> [Task description]:
Would you please repeat, word for word, only the lines from the one holding "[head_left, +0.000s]" through the one holding "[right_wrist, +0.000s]" in the material below, without the pictures?
---------------
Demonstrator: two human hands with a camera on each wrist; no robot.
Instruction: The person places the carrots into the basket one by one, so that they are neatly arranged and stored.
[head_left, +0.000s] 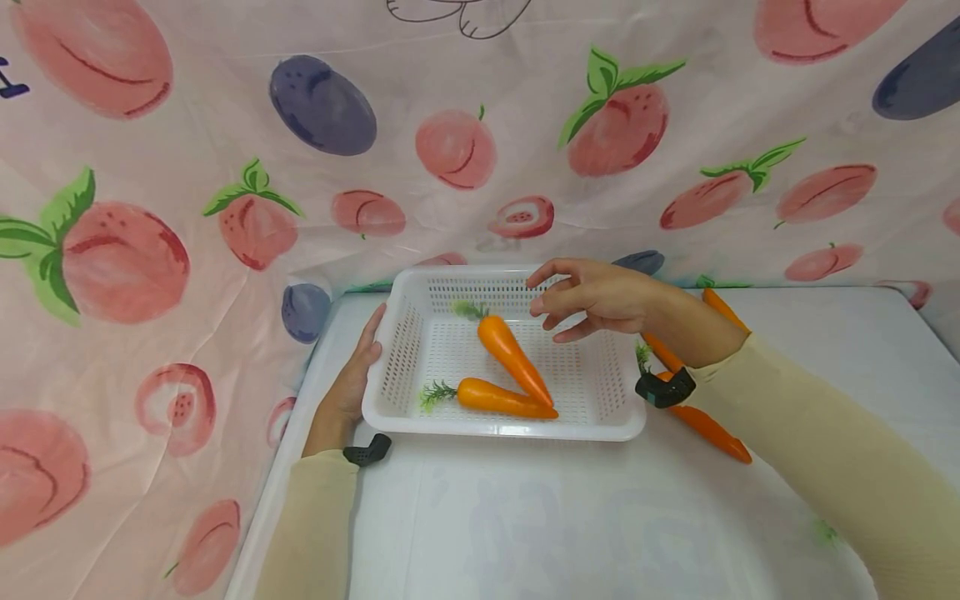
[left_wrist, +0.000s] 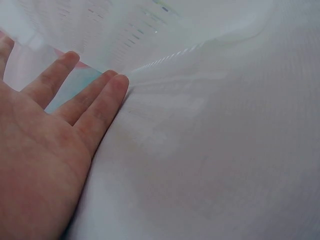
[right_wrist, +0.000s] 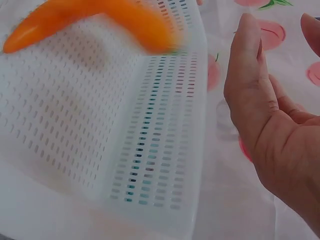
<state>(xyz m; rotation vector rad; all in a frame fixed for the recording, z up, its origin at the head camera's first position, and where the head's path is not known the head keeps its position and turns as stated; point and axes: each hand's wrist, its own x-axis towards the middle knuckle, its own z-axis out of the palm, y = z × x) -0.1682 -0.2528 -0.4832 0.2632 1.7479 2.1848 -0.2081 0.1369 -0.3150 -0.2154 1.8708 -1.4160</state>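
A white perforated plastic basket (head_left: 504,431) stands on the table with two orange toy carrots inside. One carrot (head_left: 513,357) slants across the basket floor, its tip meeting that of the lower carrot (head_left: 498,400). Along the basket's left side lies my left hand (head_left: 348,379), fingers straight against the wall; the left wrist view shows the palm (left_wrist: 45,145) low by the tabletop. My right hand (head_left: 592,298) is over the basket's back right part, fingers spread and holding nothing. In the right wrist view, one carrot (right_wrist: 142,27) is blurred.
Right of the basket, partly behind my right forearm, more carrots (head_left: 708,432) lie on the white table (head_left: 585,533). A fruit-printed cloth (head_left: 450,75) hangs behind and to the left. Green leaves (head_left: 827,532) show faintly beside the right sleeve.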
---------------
> [Exercise solution]:
[head_left, +0.000s] 
[left_wrist, +0.000s] 
[right_wrist, +0.000s] 

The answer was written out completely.